「まおきし」※
なんとなく短編の取っ掛かりになりそうなSS。
拙作『魔王子は女騎士の腕の中で微睡む~炎の魔女~』https://ncode.syosetu.com/n4783de/より。
課題:shindanmaker.com/375517
お題:貴方はアウグストで『愛される条件』をお題にして140文字SSを書いてください。
『愛される条件』
「愛し愛されるのに条件なぞ必要だろうか? いや、そんなものは必要ないな」
寄進された最新の読み物を机上に放り投げ、アウグストが言った。
珍しくマトモなことを言うものだと思い、トマスが目を向けると、わがままな王子は鼻で笑って続けた。
「私は愛されるに決まっている」
全く、やれやれだ。
コメント:ほんとにやれやれな王子様である。
課題:shindanmaker.com/375517
お題:貴方はルべリアで『そうだったっけ、覚えてないや』をお題にして140文字SSを書いてください。
『身に覚えのない困りごと』
「そう、でしたっけ。
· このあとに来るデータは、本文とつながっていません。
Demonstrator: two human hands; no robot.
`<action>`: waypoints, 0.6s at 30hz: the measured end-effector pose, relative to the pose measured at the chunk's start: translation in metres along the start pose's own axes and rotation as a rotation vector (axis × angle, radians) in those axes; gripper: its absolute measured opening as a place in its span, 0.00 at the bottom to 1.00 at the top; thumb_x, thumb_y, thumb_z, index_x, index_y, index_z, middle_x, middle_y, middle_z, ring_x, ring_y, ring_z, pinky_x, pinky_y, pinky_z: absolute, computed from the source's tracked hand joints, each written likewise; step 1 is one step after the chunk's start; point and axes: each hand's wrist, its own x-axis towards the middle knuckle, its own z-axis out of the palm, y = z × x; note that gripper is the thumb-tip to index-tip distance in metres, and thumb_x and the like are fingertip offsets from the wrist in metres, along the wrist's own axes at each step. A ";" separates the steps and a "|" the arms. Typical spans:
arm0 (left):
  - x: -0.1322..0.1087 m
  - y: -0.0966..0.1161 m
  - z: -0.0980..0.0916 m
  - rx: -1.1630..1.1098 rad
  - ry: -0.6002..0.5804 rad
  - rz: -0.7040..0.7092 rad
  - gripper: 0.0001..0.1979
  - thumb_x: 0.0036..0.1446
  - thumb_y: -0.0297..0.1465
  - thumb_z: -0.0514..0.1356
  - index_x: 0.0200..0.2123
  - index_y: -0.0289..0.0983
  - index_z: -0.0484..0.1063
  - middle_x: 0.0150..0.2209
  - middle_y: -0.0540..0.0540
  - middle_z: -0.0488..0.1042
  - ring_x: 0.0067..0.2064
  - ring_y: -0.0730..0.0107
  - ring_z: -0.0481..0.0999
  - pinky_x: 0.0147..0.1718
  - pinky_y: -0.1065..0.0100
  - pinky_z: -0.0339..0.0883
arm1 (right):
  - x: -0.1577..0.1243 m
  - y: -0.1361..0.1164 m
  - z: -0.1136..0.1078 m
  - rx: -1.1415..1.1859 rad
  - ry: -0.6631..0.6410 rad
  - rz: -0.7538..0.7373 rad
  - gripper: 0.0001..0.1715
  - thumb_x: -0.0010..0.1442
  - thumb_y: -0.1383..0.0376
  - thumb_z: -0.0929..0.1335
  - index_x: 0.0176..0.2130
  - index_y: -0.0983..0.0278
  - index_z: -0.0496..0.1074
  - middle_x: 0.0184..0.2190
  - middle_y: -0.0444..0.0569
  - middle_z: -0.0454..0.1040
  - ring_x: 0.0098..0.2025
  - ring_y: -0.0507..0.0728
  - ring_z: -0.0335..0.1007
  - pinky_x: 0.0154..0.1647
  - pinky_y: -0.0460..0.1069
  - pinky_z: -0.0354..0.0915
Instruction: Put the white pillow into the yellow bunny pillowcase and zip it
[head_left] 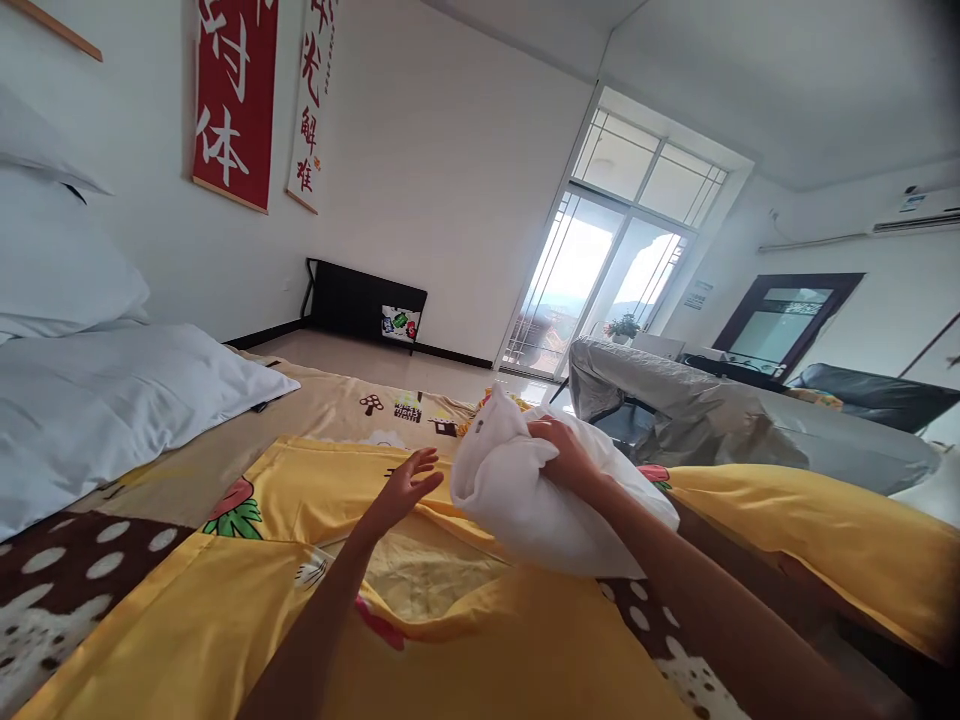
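Observation:
My right hand is closed on a bunched white cloth, maybe a pillowcase or small pillow, and holds it just above the yellow patterned quilt on the bed. My left hand hovers a little to the left of the cloth, fingers spread and open, holding nothing. Both forearms reach forward from the bottom of the view.
White pillows lie stacked at the left on the bed. A grey covered sofa or chair stands beyond the bed at the right. A black folded table leans on the far wall. Glass balcony doors are behind.

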 end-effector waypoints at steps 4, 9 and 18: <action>-0.010 0.016 0.018 0.033 -0.148 0.250 0.68 0.33 0.46 0.73 0.68 0.44 0.30 0.69 0.37 0.41 0.69 0.52 0.47 0.63 0.57 0.50 | 0.011 -0.029 0.037 0.003 -0.105 -0.108 0.07 0.51 0.71 0.64 0.24 0.64 0.70 0.29 0.49 0.77 0.33 0.55 0.70 0.39 0.48 0.60; -0.010 0.004 0.026 0.379 0.024 0.127 0.56 0.29 0.40 0.75 0.62 0.37 0.55 0.57 0.35 0.65 0.58 0.46 0.64 0.57 0.52 0.58 | 0.015 -0.045 0.082 0.004 -0.152 -0.207 0.07 0.54 0.68 0.65 0.26 0.64 0.71 0.29 0.48 0.78 0.33 0.54 0.72 0.41 0.48 0.60; -0.014 0.008 0.036 0.542 0.124 0.204 0.12 0.41 0.32 0.64 0.32 0.35 0.72 0.41 0.40 0.68 0.48 0.50 0.67 0.50 0.53 0.60 | 0.020 -0.029 0.114 0.080 -0.138 -0.382 0.07 0.56 0.71 0.64 0.33 0.65 0.72 0.32 0.47 0.76 0.36 0.53 0.71 0.46 0.48 0.61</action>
覚えておりませんでした……」
ルべリアは言い淀む。
それはそうだ、今初めて言ったのだから。
申し訳ありませんと謝る妻を、狡い夫であるアウグストは満面の笑みで許した。
「だが、忘れてしまったのなら罰を受けて貰わねば」
さて、どんな風に困らせてやろうかと、彼は目を細めた。
コメント:まったく、どうしようもない王子様です。妻に甘えてほしいアウグスト、鈍感な奥さまはそんな思惑には気づかないので、こうやって困らせて憂さを晴らしてます。いつまでもイチャイチャしていることでしょう、この二人は。